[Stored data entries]
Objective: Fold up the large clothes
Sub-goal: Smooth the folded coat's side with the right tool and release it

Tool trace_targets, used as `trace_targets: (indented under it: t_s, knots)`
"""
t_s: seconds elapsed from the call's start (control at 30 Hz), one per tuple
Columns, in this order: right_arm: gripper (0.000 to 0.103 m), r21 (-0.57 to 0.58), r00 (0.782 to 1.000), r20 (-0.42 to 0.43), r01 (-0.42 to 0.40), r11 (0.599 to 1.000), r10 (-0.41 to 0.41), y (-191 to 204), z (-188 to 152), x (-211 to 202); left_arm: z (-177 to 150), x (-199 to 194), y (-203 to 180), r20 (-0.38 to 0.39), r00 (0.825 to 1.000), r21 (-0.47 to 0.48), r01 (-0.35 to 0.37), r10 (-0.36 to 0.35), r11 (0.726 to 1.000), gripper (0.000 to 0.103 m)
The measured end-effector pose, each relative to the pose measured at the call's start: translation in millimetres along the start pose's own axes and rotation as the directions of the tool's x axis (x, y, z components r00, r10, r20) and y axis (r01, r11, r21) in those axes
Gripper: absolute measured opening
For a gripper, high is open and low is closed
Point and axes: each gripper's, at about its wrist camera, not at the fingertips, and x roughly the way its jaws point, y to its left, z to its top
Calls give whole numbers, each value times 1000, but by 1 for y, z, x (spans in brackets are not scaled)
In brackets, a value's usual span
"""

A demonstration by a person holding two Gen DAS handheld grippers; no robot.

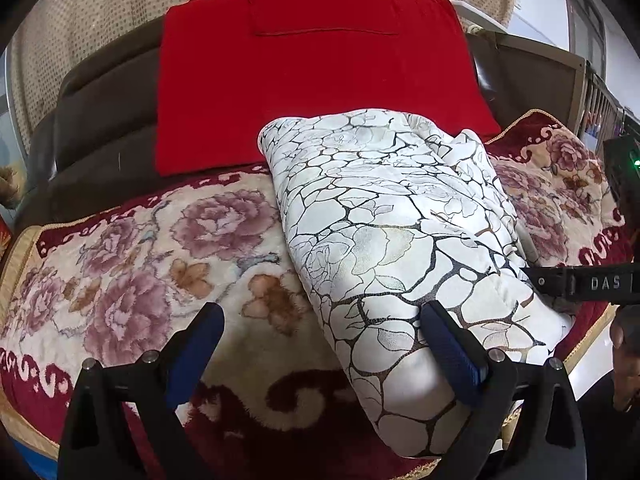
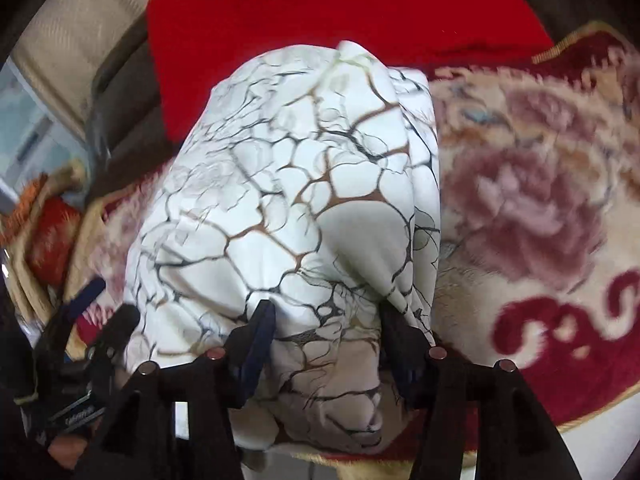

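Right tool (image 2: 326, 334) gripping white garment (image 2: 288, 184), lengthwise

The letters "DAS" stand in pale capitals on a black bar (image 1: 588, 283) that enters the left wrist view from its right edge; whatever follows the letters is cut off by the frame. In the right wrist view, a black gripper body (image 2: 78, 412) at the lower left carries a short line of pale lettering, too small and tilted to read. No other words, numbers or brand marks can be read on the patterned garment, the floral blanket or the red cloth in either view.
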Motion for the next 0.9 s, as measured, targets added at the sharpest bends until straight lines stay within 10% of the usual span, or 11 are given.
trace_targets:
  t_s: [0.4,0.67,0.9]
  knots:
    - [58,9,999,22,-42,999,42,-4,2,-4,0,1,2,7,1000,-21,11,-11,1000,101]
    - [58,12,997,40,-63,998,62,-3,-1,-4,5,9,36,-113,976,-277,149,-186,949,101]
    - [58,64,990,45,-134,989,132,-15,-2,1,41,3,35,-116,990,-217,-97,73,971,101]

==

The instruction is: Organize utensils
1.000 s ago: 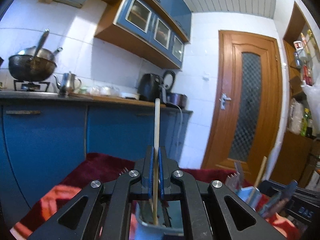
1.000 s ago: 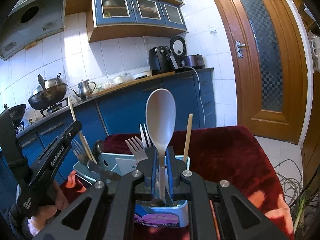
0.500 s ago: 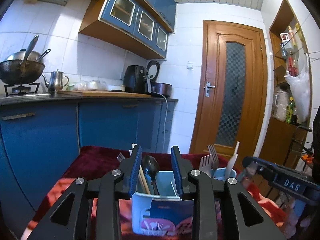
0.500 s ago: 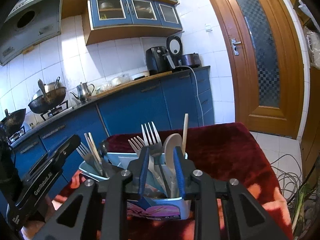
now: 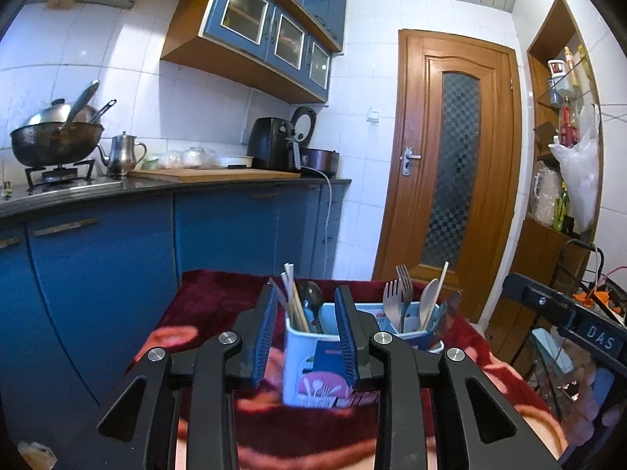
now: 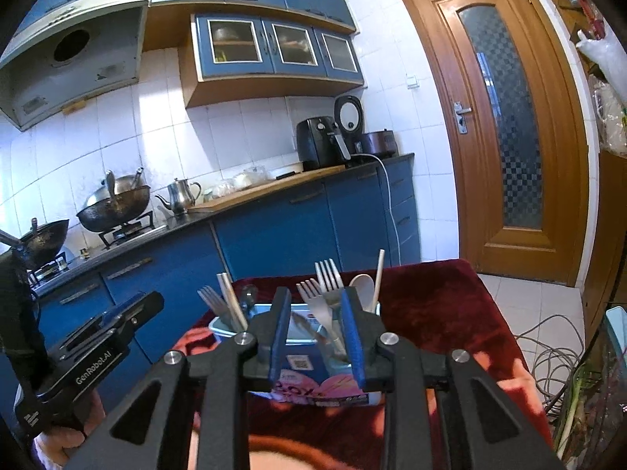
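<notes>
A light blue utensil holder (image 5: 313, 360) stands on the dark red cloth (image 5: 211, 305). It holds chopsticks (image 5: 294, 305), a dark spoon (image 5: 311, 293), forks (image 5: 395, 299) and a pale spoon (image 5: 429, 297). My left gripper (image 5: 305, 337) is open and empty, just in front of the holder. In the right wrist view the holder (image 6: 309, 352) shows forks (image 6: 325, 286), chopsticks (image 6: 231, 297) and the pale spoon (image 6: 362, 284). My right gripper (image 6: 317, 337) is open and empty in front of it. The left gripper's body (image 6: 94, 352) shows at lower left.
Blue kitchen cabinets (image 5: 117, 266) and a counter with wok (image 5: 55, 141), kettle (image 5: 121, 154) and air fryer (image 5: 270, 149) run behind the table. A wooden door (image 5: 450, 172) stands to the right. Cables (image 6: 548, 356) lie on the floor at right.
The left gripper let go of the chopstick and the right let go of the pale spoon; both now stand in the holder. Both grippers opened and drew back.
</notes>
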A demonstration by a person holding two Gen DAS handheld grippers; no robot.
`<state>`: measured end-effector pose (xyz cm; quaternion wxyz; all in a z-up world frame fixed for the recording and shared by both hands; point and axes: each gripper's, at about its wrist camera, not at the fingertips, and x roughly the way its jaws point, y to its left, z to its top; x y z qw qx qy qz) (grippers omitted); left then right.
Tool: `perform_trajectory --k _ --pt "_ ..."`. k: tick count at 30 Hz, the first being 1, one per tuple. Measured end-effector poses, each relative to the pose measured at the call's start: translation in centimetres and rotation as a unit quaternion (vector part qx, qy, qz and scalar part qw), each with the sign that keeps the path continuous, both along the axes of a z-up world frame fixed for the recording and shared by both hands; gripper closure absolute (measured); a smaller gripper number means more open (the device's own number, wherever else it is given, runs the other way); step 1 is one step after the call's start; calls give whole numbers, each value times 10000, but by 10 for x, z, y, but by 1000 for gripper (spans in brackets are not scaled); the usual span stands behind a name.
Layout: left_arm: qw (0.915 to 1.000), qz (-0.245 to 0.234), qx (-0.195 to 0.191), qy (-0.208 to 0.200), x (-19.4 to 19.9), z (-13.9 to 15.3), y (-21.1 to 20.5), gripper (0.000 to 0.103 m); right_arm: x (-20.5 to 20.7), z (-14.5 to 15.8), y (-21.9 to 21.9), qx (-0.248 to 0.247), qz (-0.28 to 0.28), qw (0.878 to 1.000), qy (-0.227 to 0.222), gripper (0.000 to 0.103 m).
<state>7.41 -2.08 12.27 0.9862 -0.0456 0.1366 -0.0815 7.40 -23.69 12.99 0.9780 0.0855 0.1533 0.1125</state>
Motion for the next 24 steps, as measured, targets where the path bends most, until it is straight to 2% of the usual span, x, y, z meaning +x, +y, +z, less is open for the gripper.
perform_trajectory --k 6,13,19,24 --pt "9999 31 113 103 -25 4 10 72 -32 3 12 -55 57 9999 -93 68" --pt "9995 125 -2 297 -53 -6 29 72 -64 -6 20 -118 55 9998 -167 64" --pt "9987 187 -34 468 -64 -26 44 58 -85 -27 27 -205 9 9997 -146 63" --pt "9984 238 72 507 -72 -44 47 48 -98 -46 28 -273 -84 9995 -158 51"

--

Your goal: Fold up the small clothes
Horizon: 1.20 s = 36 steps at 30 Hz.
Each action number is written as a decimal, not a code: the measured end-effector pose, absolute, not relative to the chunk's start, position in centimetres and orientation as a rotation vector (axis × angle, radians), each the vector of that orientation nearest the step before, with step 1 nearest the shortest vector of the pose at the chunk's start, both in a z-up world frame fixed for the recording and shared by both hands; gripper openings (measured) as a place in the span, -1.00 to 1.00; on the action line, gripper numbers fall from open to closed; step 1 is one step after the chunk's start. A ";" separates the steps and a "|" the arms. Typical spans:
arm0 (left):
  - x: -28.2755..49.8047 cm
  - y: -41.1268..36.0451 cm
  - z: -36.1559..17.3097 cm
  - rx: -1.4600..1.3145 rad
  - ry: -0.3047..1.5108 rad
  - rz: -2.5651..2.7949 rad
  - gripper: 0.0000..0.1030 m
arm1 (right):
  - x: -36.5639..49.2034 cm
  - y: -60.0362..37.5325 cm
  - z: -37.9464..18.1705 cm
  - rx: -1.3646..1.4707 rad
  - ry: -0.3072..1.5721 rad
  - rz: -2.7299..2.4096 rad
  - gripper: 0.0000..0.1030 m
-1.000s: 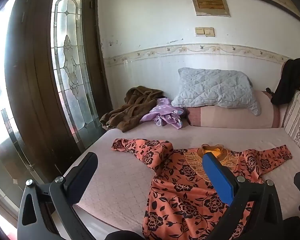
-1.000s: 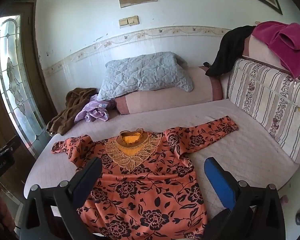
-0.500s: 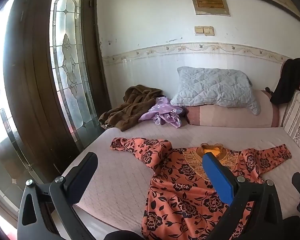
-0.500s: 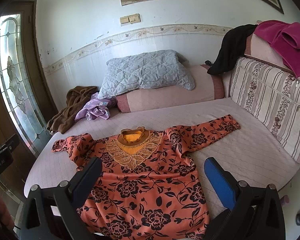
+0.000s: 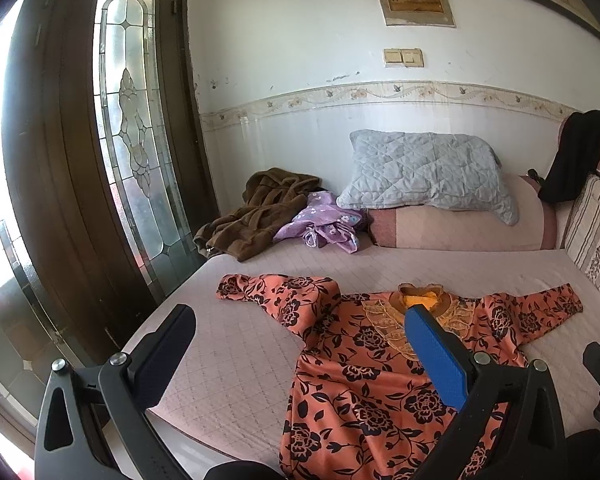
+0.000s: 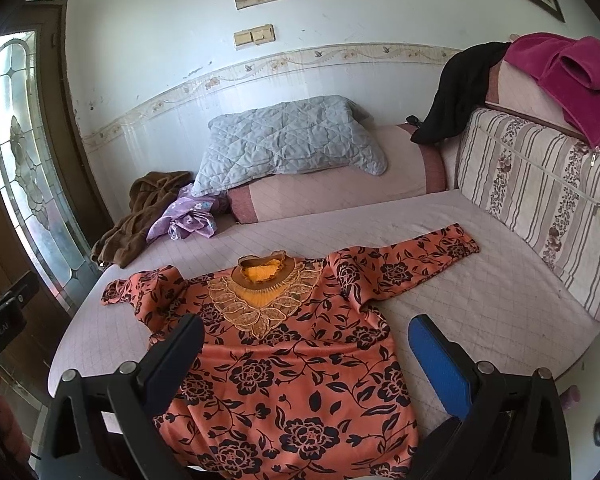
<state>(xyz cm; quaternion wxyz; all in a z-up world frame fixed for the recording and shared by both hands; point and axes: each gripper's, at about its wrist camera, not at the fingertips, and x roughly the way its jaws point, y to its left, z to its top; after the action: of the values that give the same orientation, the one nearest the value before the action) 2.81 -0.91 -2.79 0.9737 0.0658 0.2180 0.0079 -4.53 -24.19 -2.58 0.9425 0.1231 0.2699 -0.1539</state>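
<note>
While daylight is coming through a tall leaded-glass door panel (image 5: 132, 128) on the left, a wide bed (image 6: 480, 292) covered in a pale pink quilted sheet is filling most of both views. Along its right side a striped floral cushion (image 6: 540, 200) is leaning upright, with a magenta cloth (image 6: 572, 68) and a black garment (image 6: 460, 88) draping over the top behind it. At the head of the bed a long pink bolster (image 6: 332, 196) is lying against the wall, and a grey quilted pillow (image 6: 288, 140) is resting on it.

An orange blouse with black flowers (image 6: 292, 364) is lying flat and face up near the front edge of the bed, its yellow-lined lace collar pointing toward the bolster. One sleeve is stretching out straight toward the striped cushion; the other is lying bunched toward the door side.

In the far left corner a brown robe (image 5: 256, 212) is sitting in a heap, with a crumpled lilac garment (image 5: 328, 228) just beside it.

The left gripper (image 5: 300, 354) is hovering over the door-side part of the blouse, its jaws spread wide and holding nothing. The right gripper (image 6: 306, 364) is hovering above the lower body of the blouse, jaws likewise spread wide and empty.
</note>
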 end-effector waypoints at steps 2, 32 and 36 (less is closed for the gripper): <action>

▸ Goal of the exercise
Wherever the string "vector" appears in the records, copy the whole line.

▸ Answer space
Tool: `perform_trajectory --k _ --pt "_ ..."`. k: tick count at 30 Hz, the first being 1, one per tuple. Measured end-effector poses, each relative to the pose measured at the call's start: translation in centimetres and rotation as a unit quaternion (vector part qx, qy, qz and scalar part qw), each with the sign that keeps the path continuous, both along the axes of a z-up world frame fixed for the recording and shared by both hands; gripper closure absolute (measured); a smaller gripper number means more open (the device's own number, wherever else it is given, runs the other way); step 1 is one step after the call's start; calls give whole numbers, each value times 10000, but by 10 for x, z, y, but by 1000 for gripper (spans in brackets are not scaled); the usual span stands behind a name.
Each action number is written as a decimal, not a code: the measured end-effector pose, absolute, not relative to the chunk's start, position in centimetres and orientation as a rotation vector (axis × angle, radians), each the vector of that orientation nearest the step before, with step 1 nearest the shortest vector of the pose at the chunk's start, both in a z-up world frame fixed for the recording and shared by both hands; gripper openings (measured) as a place in the span, -1.00 to 1.00; on the action line, gripper numbers fall from open to closed; step 1 is one step after the chunk's start. A ";" separates the steps and a "|" the arms. Typical spans:

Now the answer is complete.